Depuis le temps, j'en avais assisté, à des crises. Pourtant, je ne m'y habituais jamais. J'apprenais juste à agir en conséquence. Gabriel n'aimait pas inquiéter ses parents pour « si peu », et puisque j'étais incapable de l'abandonner, je l'aidais.

— Comment il va ? me demanda Ange.

— Il est juste shooté. Je vais le ramener chez moi, merci d'avoir appelé...

— Je vais t'aider à le porter, proposa-t-il, et je tiquai.

— J'ai pas besoin de ton aide. Gabriel est plus en sécurité avec moi qu'avec toi.

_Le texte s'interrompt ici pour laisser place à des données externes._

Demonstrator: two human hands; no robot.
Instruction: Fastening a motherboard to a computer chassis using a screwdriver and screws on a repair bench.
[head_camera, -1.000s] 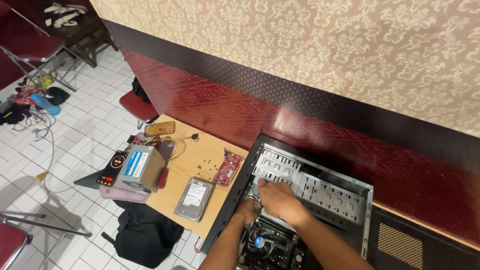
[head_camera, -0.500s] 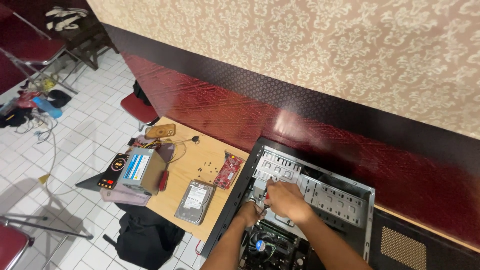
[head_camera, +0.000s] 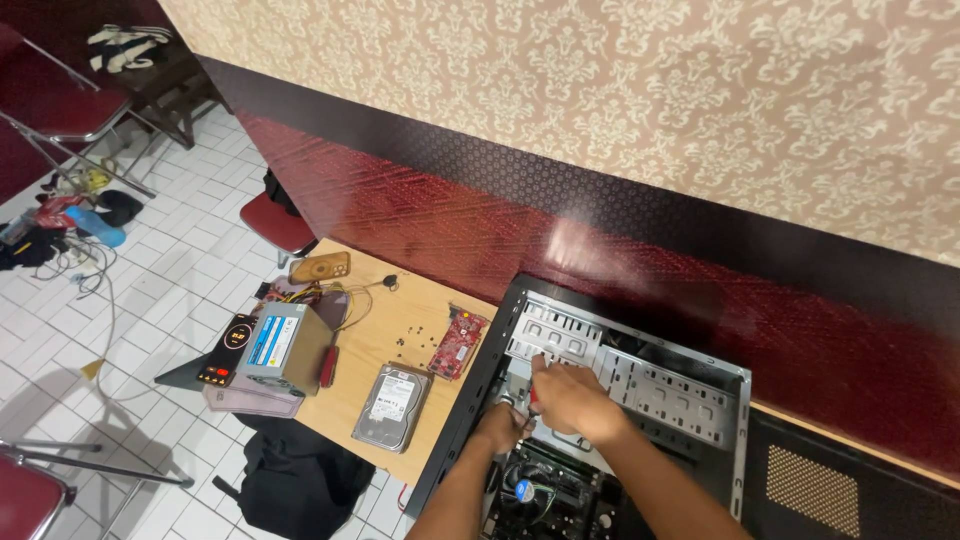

Je ne sus pas si mes paroles le blessèrent mais il sembla hésiter. Je me détournai, aidant le brun à se relever doucement, persuadée qu'il n'insisterait pas.

— S'il te plaît, Ada. C'est sûrement de ma faute s'il est dans cet état, alors...

— Ecoute, lâche l'affaire. On sait tous les deux très bien que maintenant que tu l'as vu comme ça, tu vas laisser tomber. Personne ne veut d'un névrosé. Alors laisse-moi gérer, j'ai l'habitude, lui répliquai-je cassante.

Une fois mon ami debout je passai une main dans son dos et plaçai son bras en travers de mes épaules. Alors que je commençai à marcher vers l'escalier, je sentis le poids de Gabriel m'être enlevé, et jetai un regard incendiaire vers Ange. Celui-ci m'ignora et hissa le brun sur son dos.

Gabriel grogna vaguement mais croisa tout de même ses jambes de phasme autour des hanches du blond. Le voir s'accrocher à lui de cette façon me fit grimacer et je suivis à contrecœur Ange dans l'escalier. Celui-ci, pour éviter de tomber, le descendit sur le côté et je ne privai pas de me moquer de sa démarche de crabe ridicule.

Il nous fallut reprendre le bus pour rentrer et je dus avouer que ne pas avoir à porter Gabriel jusqu'à mon studio me soulagea. Je n'étais pas physiquement faible, loin de là, mais pour une fois j'acceptai de subir le sexisme ordinaire en laissant l'homme me prouver sa virilité par la force.

Une fois Gabriel installé dans mon lit, je vérifiai un peu son état et lui murmurai quelques mots de réconfort. Il avait recommencé à pleurer comme un bébé, et m'avait brisé un peu plus le cœur au passage. Une fois apaisé, j'embrassai son front et quittai la chambre. Le remède à tous les maux, c'était le sommeil.

Je retrouvai Ange assis sur mon sofa, les mains nerveusement posées sur ses genoux.

— Comment va-t-il ? me demanda-t-il immédiatement et je roulai des yeux.

— Il dort, répondis-je seulement en m'affalant à ses côtés, une bouteille de bière dans la main. Je ne pensais pas pouvoir dormir cette nuit.